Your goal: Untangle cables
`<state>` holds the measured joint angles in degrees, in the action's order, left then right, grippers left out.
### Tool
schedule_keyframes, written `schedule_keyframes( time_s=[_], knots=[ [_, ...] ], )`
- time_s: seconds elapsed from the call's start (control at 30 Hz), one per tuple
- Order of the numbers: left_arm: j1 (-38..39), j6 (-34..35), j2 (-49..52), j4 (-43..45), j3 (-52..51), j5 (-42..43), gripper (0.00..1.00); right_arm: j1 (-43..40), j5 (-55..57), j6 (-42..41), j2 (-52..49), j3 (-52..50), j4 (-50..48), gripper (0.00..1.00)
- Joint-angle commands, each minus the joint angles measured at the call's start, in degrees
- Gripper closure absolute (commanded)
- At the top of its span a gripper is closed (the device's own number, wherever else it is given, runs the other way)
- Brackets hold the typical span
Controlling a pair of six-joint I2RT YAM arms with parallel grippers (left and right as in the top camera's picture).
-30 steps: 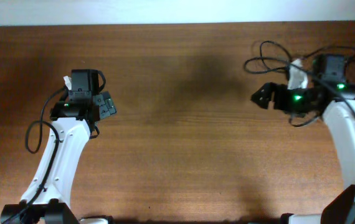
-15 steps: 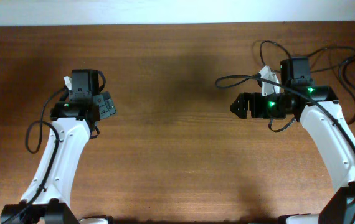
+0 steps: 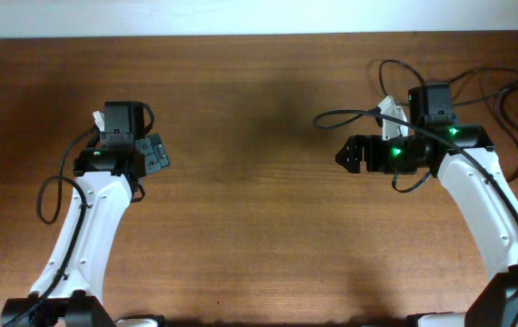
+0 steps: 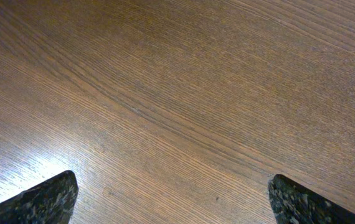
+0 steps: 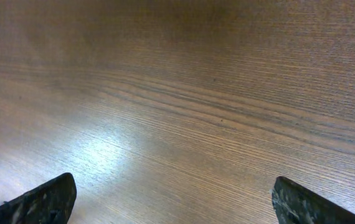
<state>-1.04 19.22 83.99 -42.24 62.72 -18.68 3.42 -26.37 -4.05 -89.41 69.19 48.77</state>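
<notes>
Several thin black cables point(image 3: 500, 80) lie looped at the table's far right, behind my right arm. One strand point(image 3: 341, 113) curves out to the left past the right wrist and seems draped over the arm. My right gripper point(image 3: 343, 154) points left, just below that strand. In the right wrist view it point(image 5: 174, 186) is open, with only bare wood between the fingers. My left gripper point(image 3: 159, 154) is at the left side, far from the cables. In the left wrist view it point(image 4: 171, 186) is open and empty.
The brown wooden table point(image 3: 241, 209) runs to a white wall along its far edge. A small white tag point(image 3: 388, 109) sits on the right wrist. The arms' own black wires hang beside their white links.
Since one second ago my right arm has swung left toward the table's middle, and a cable strand came along with it. Nothing has moved in the last half second. The left arm is still.
</notes>
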Motion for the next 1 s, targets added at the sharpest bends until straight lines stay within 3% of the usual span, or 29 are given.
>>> schedule_keyframes(
  time_s=[0.0, 0.7, 0.8, 0.9, 0.97],
  knots=[
    [0.13, -0.66, -0.33, 0.13, 0.0, -0.2, 0.01, 0.37, 0.55, 0.63, 0.52, -0.42, -0.17, 0.01],
    [0.24, -0.7, -2.43, -4.2, 0.0, 2.56, 0.01, 0.37, 0.55, 0.63, 0.52, -0.42, -0.17, 0.01],
    [0.24, -7.32, -3.98, -3.17, -0.02, 6.01, 0.01, 0.37, 0.55, 0.63, 0.52, -0.42, -0.17, 0.01],
    [0.22, -17.79, -5.14, 6.27, -4.26, 13.81, 0.01, 0.37, 0.55, 0.63, 0.52, -0.42, -0.17, 0.01],
    [0.11, -17.79, -7.76, 10.86, -8.39, 14.01, 0.01, 0.37, 0.55, 0.63, 0.52, -0.42, -0.17, 0.01]
  ],
)
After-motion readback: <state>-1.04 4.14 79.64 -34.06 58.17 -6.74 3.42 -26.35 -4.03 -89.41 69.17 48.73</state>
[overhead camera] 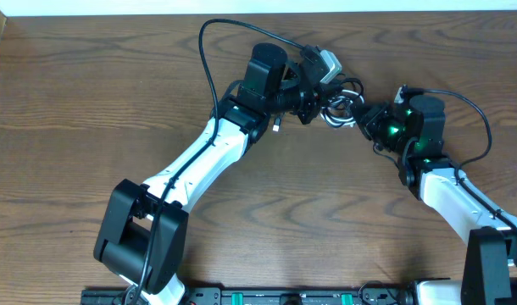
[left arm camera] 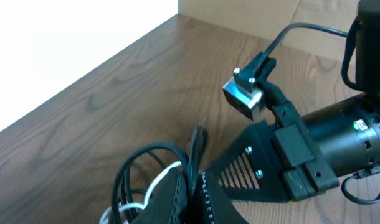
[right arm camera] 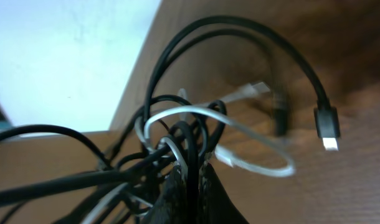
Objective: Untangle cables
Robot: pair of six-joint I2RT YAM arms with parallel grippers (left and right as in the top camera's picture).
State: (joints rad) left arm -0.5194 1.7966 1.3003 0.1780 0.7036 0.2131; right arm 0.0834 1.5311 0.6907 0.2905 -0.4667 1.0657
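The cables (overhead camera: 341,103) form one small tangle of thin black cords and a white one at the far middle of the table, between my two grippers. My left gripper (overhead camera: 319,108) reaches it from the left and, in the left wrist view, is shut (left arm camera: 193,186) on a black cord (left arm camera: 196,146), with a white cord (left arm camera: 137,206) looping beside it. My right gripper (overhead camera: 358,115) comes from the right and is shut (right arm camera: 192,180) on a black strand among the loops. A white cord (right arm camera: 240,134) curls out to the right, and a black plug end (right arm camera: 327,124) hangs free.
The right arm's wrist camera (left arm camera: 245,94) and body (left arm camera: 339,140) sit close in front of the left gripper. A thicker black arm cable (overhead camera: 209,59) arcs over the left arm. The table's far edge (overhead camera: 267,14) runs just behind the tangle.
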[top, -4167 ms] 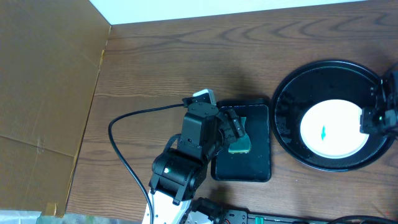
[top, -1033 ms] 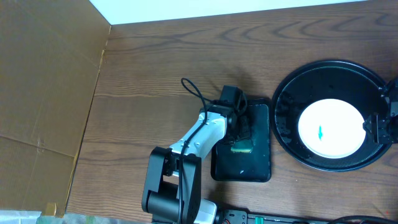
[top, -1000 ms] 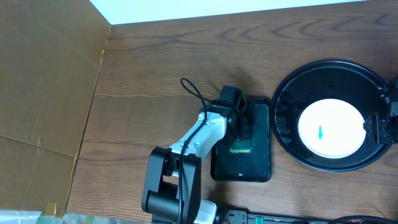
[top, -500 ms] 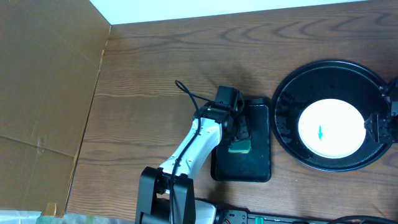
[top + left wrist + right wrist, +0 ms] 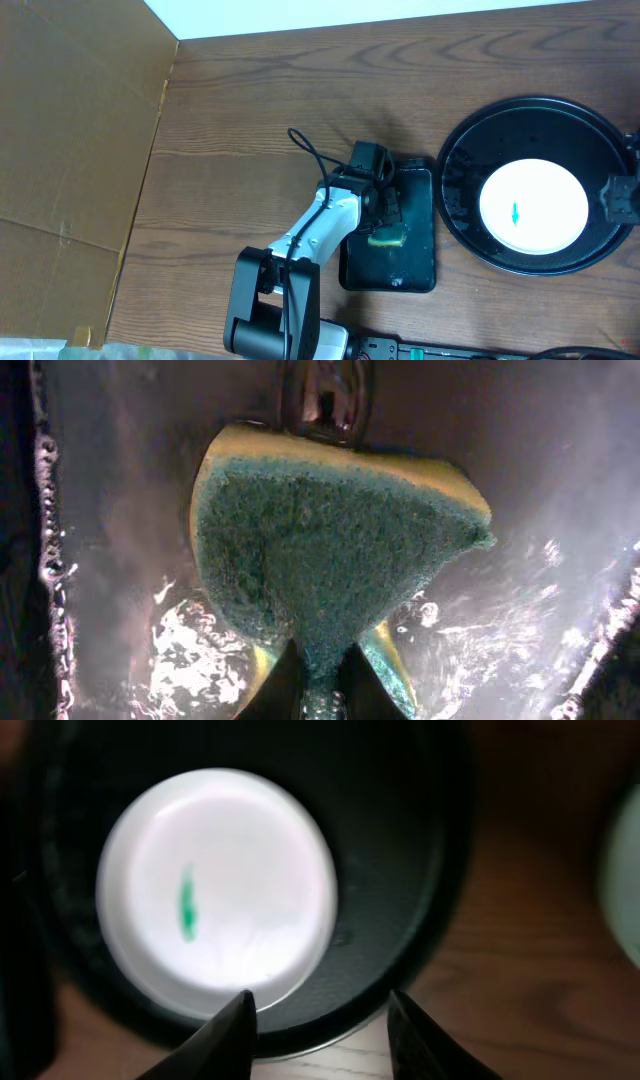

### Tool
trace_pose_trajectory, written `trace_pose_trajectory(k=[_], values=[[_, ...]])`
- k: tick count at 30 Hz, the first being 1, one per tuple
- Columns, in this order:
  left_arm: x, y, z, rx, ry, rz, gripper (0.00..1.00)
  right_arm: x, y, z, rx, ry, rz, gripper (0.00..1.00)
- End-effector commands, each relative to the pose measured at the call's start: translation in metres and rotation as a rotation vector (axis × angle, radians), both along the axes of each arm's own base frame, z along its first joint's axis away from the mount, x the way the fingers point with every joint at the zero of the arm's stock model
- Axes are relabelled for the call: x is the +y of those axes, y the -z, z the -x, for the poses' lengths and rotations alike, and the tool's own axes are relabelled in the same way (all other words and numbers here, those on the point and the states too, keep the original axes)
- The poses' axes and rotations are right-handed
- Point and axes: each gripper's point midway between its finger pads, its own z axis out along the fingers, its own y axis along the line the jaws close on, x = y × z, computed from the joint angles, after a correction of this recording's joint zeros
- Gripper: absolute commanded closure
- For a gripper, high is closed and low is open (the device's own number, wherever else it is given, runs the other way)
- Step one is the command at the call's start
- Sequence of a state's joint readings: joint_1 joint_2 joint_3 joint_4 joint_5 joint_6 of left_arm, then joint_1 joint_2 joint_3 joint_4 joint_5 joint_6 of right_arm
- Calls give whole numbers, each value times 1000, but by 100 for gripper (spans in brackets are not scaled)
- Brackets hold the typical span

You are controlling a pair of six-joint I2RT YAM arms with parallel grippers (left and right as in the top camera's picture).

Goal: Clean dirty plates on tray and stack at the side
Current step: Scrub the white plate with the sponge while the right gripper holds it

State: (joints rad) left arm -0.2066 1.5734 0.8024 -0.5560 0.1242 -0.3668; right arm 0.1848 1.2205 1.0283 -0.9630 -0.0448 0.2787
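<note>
Starting out is where the job looks to be. The plate (image 5: pixel 533 208) (image 5: pixel 215 890) sits in the round black tray (image 5: pixel 470 150) (image 5: pixel 400 870) at the right of the bench (image 5: pixel 250 120), and its teal smear (image 5: pixel 519 212) is not wiped off yet. No clean stack shows.

The left jaws are pinched tight on the wet sponge (image 5: pixel 388 237) (image 5: pixel 330 550) in the square black dish (image 5: pixel 415 270). The right jaws hang apart with nothing in them, over the tray's rim, just by the plate's edge.

Dish and tray sit close, so the sponge has a short way to go. I think it must lift over the tray's raised rim.
</note>
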Motion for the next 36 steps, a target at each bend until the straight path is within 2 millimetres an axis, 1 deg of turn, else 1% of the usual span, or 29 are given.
trace_pose_trajectory(k=[1,3,5,10,12,15,17,20,22,25,28,29,32,34,36], values=[[1,-8,5,28,1,-7,92,-24,7,-8,11,146,78,59],[0,-26,0,7,1,-3,93,-28,15,-11,38,160,80,58],[-1,-48,-7,-26,10,3,93,-27,26,-12,77,141,70,57],[-3,-103,-15,-104,37,13,93,-6,51,-12,168,-41,3,57],[-4,-126,-18,-142,50,17,93,-1,62,-13,199,-80,-9,57],[-5,-151,-22,-190,55,25,93,4,79,-18,235,-114,-27,57],[-5,-161,-23,-215,56,30,93,12,91,-22,251,-152,-55,60],[-5,-162,-23,-220,56,31,93,20,109,-25,287,-178,-98,63],[-6,-161,-22,-212,57,34,93,30,119,-25,305,-227,-146,64],[-12,-162,-21,-210,67,71,93,43,132,-23,336,-282,-219,66],[-16,-163,-21,-211,74,89,92,41,147,-20,373,-275,-208,69],[-17,-163,-21,-211,77,89,93,40,150,-20,381,-274,-204,71],[-24,-162,-21,-214,99,93,93,41,154,-20,389,-272,-205,82],[-35,-163,-21,-220,129,110,93,41,154,-20,388,-272,-204,89],[-53,-163,-22,-230,174,148,93,41,154,-20,389,-272,-205,93]])
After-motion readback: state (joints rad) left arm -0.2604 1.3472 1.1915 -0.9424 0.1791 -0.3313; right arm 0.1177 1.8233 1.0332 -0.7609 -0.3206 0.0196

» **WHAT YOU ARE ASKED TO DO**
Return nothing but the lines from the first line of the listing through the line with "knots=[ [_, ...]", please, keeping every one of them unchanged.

» **REPLY**
Your goal: Untangle cables
`<state>` holds the measured joint angles in degrees, in the action's order, left then right, grippers left out.
### Tool
schedule_keyframes, written `schedule_keyframes( time_s=[_], knots=[ [_, ...] ], )`

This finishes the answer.